Brasileiro que estava nas ilhas Mentawai narra momentos de tensão após terremoto seguido de tsunami

iG São Paulo |

O brasileiro Fábio Junqueira, 46 anos, passou por momentos de tensão na terça-feira, durante suas férias nas ilhas Mentawai, na Indonésia. O país foi atingido por um terremoto seguido de tsunami que matou mais de 300 pessoas.

Fábio, que não ficou ferido, estava dentro da cabana de um resort quando sentiu um tremor. Depois, ouviu um “forte ronco” vindo do mar e imediatamente correu para um lugar mais alto. “Estava dormindo e fui acordado pelo tremor. Ouvi um ronco crescente vindo do mar. Dei uma espiada, mas não esperei muito”, disse, em entrevista à Agência Brasil. “Cheguei em segundos. Não levei nada nas mãos. Todo mundo gritava 'sobe, sobe'”, relatou.

AFP
Imagem aérea mostra destruição causada por tsunami na ilha de Pagai, na Indonésia

O brasileiro estava no país há quase um mês. “Fui exclusivamente para surfar. Levei equipamento e tudo.” Segundo ele, o terremoto sentido em terra não foi capaz de derrubar a TV e os móveis da cabana, mas as ondas que seguiram o tremor destruíram todo o primeiro piso do resort onde estava hospedado. “Só ficaram as árvores”, contou.

Fábio afirmou que não houve aviso algum para os habitantes da região. Na rua, as pessoas gritavam a palavra terremoto, em pânico. “Estava pensando no que ia fazer. Pensei em colocar o colchão na rua, com medo de um tremor mais forte”, contou.

Após escapar das ondas, o brasileiro, acompanhado de outros turistas, esperou as águas baixarem e caminhou por cerca de dois quilômetros. “A água batia nos joelhos”, lembrou. Em um vilarejo próximo, o grupo foi resgatado por um lancha que ajudava vítimas da tragédia e levado para um local próximo mas que não havia sido atingido.
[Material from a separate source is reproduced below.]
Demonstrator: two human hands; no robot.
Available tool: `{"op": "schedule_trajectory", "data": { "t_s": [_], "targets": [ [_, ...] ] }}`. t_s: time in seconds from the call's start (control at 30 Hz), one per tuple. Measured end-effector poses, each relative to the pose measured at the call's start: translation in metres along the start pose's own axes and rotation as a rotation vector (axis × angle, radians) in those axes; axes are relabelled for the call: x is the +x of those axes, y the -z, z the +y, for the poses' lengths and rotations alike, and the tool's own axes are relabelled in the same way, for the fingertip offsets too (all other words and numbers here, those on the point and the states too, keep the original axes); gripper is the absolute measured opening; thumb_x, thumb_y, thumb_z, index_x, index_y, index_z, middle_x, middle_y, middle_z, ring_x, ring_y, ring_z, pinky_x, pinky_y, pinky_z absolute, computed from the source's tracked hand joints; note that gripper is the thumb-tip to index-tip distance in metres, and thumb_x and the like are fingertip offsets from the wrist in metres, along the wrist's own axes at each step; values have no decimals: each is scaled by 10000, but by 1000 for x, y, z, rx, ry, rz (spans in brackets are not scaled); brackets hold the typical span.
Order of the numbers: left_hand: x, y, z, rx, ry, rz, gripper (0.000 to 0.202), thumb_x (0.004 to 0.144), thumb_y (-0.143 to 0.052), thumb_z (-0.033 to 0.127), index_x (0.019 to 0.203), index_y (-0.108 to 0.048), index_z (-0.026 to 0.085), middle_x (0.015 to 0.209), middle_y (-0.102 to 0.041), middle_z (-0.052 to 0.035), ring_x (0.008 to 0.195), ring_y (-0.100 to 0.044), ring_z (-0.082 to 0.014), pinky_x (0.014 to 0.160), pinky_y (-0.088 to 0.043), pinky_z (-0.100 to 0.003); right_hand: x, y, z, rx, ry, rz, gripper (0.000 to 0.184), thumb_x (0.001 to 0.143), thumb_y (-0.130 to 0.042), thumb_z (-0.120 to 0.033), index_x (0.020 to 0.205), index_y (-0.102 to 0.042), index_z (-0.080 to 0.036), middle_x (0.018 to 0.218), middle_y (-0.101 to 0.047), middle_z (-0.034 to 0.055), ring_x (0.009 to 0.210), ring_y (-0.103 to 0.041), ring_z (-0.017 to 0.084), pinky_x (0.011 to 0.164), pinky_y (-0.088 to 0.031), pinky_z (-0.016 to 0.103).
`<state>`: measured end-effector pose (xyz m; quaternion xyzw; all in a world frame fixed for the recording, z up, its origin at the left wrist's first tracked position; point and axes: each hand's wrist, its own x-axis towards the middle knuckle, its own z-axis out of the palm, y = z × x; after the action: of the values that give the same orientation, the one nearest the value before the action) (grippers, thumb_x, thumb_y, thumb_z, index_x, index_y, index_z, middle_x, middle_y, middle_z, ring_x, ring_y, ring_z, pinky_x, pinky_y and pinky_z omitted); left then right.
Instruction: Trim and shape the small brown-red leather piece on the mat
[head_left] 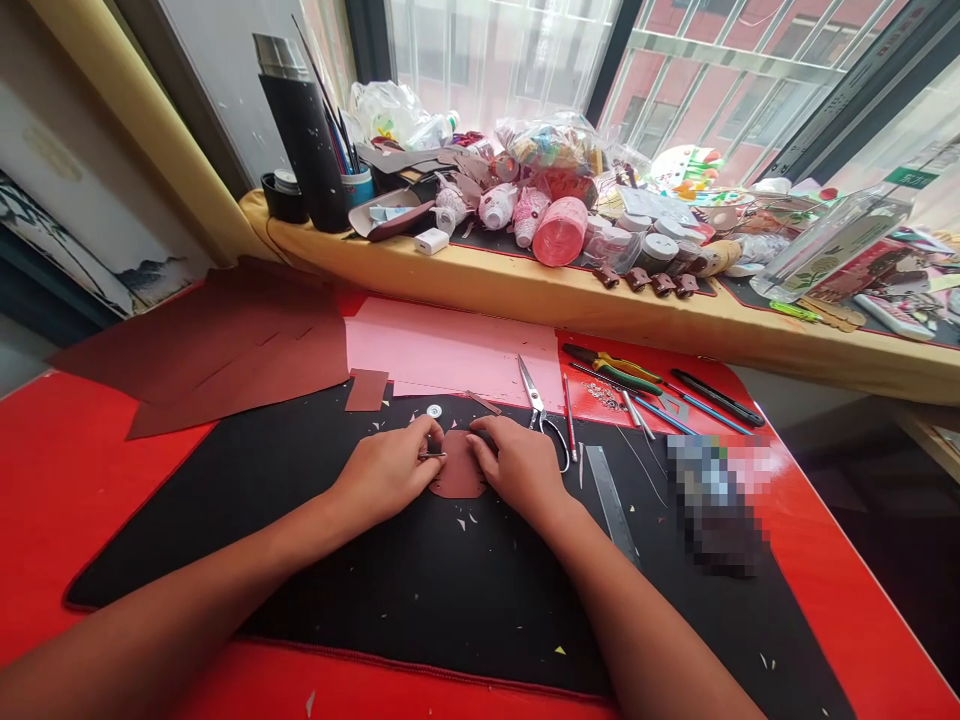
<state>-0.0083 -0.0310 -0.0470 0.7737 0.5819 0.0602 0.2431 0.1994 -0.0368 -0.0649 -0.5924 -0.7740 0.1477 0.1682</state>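
Note:
A small brown piece (pixel 459 465) with rounded lower corners and small slits at its sides lies flat on the black mat (pixel 420 590). At its left edge my left hand (pixel 394 465) is closed in a pinch on a small, thin, dark piece whose kind I cannot make out. My right hand (pixel 521 465) has its thumb and curled fingers on the right side of the brown piece, holding it against the mat. Just above sit a small white disc (pixel 434 411) and a narrow brown strip (pixel 484 402). Scissors (pixel 534 395) lie beyond my right hand.
Brown sheets (pixel 247 350) and a pink sheet (pixel 457 350) cover the back of the red table. Pliers (pixel 611 368), a pencil (pixel 569 415), a ruler (pixel 609 500) and small metal rings (pixel 602 395) lie right. A black thermos (pixel 307 150) and crafts crowd the windowsill.

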Motion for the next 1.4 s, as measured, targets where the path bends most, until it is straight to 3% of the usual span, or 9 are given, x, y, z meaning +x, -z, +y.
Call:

Fábio está em Jacarta, capital da Indonésia, e aguarda o voo de volta para o Brasil ainda nesta quinta-feira. A previsão é que ele chegue em São Paulo por volta das 17h, de onde segue para Florianópolis. Clínico-geral, ele mora no município de Imbituba (SC), conhecido por sediar campeonatos de surfe. Perguntado se voltaria ao país para surfar um pouco mais, ele responde: “Há lugares melhores. Ali é um cinturão de fogo. A frequência de tsunamis e terremotos não é pouca coisa.”

Segundo o brasileiro, a maioria das pessoas que passa férias em um lugar paradisíaco retorna para casa com uma certa tristeza e vontade de ficar um pouco mais. “Estava no paraíso das ondas, mas volto mais feliz porque vou ver meus entes queridos de braços abertos.”